- [Required work] Set down the whole listing below exactly, without pictures.

--- Given data Enclosed Below ---

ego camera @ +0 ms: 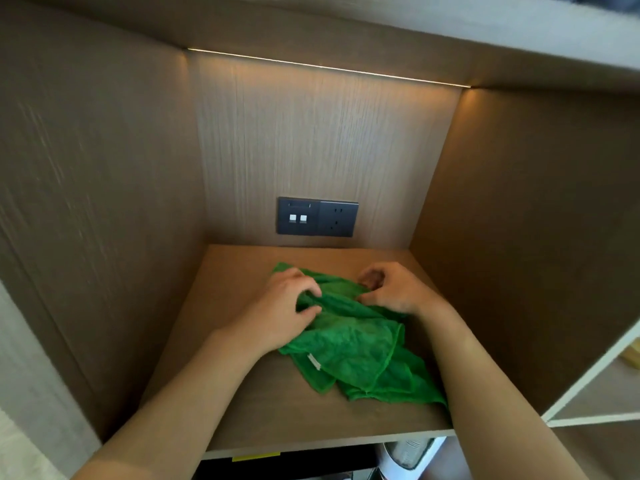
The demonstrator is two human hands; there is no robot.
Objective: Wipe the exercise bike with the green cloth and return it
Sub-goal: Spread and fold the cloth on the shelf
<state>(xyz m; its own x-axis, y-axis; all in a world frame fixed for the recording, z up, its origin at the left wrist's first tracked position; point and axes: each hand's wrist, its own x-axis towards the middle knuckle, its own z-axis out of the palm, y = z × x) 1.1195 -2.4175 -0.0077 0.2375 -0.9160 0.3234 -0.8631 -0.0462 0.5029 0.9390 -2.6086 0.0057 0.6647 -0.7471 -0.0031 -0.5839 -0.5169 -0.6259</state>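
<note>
A rumpled green cloth (360, 351) with a small white tag lies on the wooden shelf (221, 403) inside a wall niche. My left hand (284, 306) pinches a fold of the cloth between thumb and fingers at its far left part. My right hand (391, 289) grips the cloth's far right part with curled fingers. Both forearms reach in from the bottom of the view. The exercise bike is not in view.
Wood-panelled walls close the niche on the left, back and right. A dark socket and switch plate (317, 217) sits low on the back wall. A light strip (329, 69) runs along the top. White objects (405, 459) stand below the shelf edge.
</note>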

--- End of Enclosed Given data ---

- [Solution to the exercise]
ego camera @ +0 ms: 
The demonstrator is two human hands; there is no robot.
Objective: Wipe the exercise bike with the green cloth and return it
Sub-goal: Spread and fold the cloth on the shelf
<state>(xyz m; its own x-axis, y-axis; all in a world frame fixed for the recording, z up, its origin at the left wrist's first tracked position; point and axes: each hand's wrist, its own x-axis towards the middle knuckle, its own z-axis out of the palm, y = z × x) 1.1195 -2.4175 -0.0077 0.2375 -0.9160 0.3234 -0.8631 -0.0462 0.5029 0.9390 -2.6086 0.0057 0.6647 -0.7471 -0.0031 -0.5839 -0.5169 -0.6259</state>
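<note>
A rumpled green cloth (360, 351) with a small white tag lies on the wooden shelf (221, 403) inside a wall niche. My left hand (284, 306) pinches a fold of the cloth between thumb and fingers at its far left part. My right hand (391, 289) grips the cloth's far right part with curled fingers. Both forearms reach in from the bottom of the view. The exercise bike is not in view.
Wood-panelled walls close the niche on the left, back and right. A dark socket and switch plate (317, 217) sits low on the back wall. A light strip (329, 69) runs along the top. White objects (405, 459) stand below the shelf edge.
</note>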

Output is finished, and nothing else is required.